Features of P2P Networks

  • Each peer is equal in authority.
  • Peers give computing resources to the network (i.e. processing power, disk storage, or bandwidth) in order to use the network.
  • Sometimes peers are referred to as nodes. Generally, running a node puts you in control of your network data.
  • No single party owns or controls the network.
  • Each user is essentially a server.
  • It’s almost impossible to hack because the network is distributed across many different computers.
  • The more users, the more powerful the network becomes.

As you can clearly see, peer-to-peer networks offer much in the way of security, scalability, and fairness.

A little P2P history

The very first use of P2P networks happened shortly after free-standing PCs hit the market in the 1980s. In contrast to the central mini-mainframes of the day, which served apps and word processing applications to dumb terminals, PCs had their own hard drives and CPUs. This was the first instance of a remote ‘brain’ having onboard applications that could be deployed to desktops without any connection to the mainframe.

In the late ‘90s, Napster brought the P2P model into the mainstream with its file-sharing app. Files for movies and music could be stored across many computers at once. If you wanted to download an album (remember, this is the ‘90s!), a peer on the Napster network could send you the music in MP3 format. Then you’d be able to upload the file to other users who were also wanting to download that album.

Unfortunately, Napster ran into big legal issues because they were essentially enabling the mass pirating of copyrighted music. But still, the P2P system worked well and Napster gained a lot of popularity while still solvent.

How P2P Networks work with blockchain

In the latest age of peer-to-peer networks, blockchain has taken center stage. The need for trusted 3rd parties, such as banks and payment processors, has virtually been eliminated. Data on the blockchain cannot be altered or lost, as its storage is distributed across a multitude of computers or nodes. You can literally send a payment in cryptocurrency from your phone to another user’s phone on a different continent, any time of the day for a tiny cost, and in a highly secure manner that offers financial privacy.
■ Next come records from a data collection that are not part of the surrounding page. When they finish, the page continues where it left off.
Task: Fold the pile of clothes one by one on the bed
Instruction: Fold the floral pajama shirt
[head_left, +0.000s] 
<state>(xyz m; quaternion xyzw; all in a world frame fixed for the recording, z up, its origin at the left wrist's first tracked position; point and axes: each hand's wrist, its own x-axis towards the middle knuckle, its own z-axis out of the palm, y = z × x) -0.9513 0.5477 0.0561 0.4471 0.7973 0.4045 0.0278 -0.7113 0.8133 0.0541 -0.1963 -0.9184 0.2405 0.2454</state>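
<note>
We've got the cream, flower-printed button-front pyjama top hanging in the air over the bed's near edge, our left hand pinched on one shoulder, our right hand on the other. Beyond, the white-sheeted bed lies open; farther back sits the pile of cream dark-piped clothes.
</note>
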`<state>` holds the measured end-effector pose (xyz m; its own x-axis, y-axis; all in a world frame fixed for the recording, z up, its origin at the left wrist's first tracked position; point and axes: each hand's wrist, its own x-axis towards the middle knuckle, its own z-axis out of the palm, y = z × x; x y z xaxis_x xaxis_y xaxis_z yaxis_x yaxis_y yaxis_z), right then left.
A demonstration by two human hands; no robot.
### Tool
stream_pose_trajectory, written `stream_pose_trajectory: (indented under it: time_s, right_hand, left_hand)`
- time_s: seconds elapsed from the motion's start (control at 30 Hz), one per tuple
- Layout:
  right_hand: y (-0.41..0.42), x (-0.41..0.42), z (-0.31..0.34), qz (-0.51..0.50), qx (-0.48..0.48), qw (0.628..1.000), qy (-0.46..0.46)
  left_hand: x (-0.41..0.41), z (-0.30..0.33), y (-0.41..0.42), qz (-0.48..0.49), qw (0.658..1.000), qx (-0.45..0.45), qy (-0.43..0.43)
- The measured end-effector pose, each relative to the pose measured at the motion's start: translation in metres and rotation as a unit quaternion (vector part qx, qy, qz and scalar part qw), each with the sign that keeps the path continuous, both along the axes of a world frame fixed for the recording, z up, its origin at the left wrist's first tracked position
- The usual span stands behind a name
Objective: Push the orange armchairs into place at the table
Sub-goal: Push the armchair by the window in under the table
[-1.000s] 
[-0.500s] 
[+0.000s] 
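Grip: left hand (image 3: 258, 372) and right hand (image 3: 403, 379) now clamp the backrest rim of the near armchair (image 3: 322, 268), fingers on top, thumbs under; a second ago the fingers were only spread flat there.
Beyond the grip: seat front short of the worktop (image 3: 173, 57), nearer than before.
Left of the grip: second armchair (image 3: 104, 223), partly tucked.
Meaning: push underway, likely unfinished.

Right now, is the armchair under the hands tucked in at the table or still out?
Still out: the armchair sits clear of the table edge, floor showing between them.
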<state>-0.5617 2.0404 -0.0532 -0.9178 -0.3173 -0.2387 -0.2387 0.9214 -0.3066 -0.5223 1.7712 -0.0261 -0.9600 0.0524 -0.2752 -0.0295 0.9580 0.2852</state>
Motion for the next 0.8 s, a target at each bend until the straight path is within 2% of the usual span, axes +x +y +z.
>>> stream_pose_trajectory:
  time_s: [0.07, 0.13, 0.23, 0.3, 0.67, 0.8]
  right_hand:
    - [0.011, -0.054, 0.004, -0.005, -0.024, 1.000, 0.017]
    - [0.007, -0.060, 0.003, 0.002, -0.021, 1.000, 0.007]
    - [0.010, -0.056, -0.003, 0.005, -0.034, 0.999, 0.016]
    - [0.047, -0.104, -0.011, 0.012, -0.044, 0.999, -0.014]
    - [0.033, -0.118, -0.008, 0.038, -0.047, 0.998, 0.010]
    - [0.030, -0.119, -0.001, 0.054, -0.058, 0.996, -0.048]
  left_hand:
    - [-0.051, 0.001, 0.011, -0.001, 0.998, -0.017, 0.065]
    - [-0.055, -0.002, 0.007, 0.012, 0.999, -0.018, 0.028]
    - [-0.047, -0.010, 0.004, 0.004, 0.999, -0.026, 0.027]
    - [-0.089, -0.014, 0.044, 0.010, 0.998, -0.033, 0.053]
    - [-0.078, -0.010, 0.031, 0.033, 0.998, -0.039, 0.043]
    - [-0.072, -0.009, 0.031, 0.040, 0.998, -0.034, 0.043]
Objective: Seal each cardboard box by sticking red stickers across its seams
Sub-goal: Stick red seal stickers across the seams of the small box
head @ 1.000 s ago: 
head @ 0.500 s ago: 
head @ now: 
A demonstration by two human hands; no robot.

With all these benefits, you might wonder if there are any drawbacks. Here are some of the general downsides to modern P2P networks in the blockchain sphere:

  • The technology is young and is not as user-friendly as the mainstream, yet.
  • You’ll need some level of tech-savviness to keep digital assets secure.
  • Losing your private keys means the assets are gone forever, so the knowledge and use of hard wallets and cold storage are a must.
  • Regulations are iffy. These types of P2P payments might even be illegal in your country. On top of that, governments across the globe are attempting to rein in the proliferation of cryptocurrencies.

While federal regulatory agencies say they want to protect users who participate in P2P cryptocurrency networks like Bitcoin, it is these same users who feel they need data protection and financial privacy in this age of surveillance and big tech data mining. Once the understanding of bitcoin and other peer-to-peer protocols really sinks into the mainstream consciousness, the market will determine the direction.